The United States should learn from this failure and wage reform with an eye to heavy federal-state cooperation, working with all states and parties, regardless of ideology or power, to set up a system which will endure for the long-term. Taxes are critically unpopular and have become as ‘unamerican’ as Michael Moore. Those in power in the coming generations must prove to the American people that programs reminiscent of Roosevelt’s New Deal or Johnson’s Great Society like singlepayer healthcare, vast infrastructure projects and investment in renewable energy are worth the taxes they pay. Democrats and Republicans must show the people they serve that the government can work for them, if they only give it a chance. Current US President Biden was perhaps the only candidate who could have beaten President Trump. Even with 200,000 Americans dead, the worst recession since the Great Depression and the rise of racism, bigotry and white supremacy, if just 1.16% of Biden voters changed their minds nationwide, Trump would have snatched victory from the jaws of common sense and dignity. Given America’s pain and long sojourn into midnight, Biden must now prove that he is the right man to bind the wounds of division, end America’s flirtation with populism, authoritarianism and fascism, and govern in a way which puts an end to America’s darkest decade since the 1930s. Healthcare is perhaps the best and only way to begin.

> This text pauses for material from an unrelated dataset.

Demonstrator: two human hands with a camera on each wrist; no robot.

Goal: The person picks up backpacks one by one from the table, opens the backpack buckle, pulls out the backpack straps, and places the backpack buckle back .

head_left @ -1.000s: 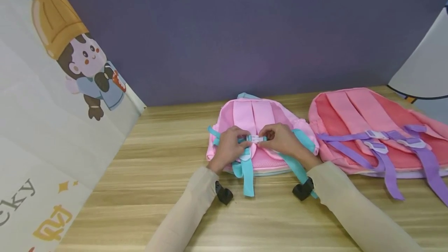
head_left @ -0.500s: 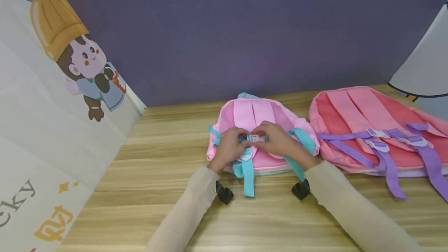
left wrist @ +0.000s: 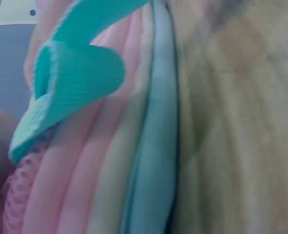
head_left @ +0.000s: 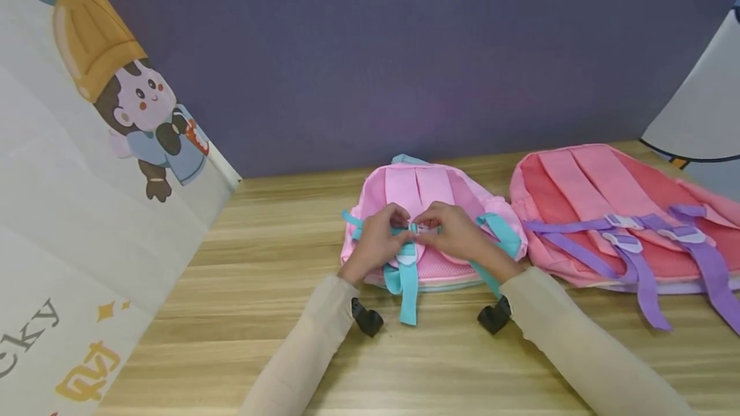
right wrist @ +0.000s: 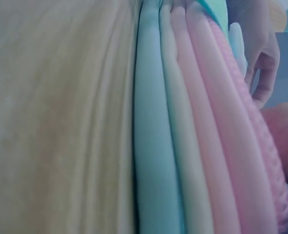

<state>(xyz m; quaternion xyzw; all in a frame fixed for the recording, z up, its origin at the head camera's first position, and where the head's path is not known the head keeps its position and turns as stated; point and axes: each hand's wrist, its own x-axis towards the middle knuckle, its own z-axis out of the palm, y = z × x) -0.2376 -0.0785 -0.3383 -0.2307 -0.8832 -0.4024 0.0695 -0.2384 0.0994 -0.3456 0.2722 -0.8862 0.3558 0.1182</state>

The United States is in a race against the fiscal clock. Eventually, the costs of healthcare will become unsustainable and the system will collapse. When that time comes, the United States will have a choice; either it can allow millions to go bankrupt and live without care, or it can choose to recognise that healthcare is a human right and implement a system which entrenches a basic level of socioeconomic equality and human dignity. It is only through such radical and moral institutional reform that the United States can truly promise opportunity, prosperity and justice for all.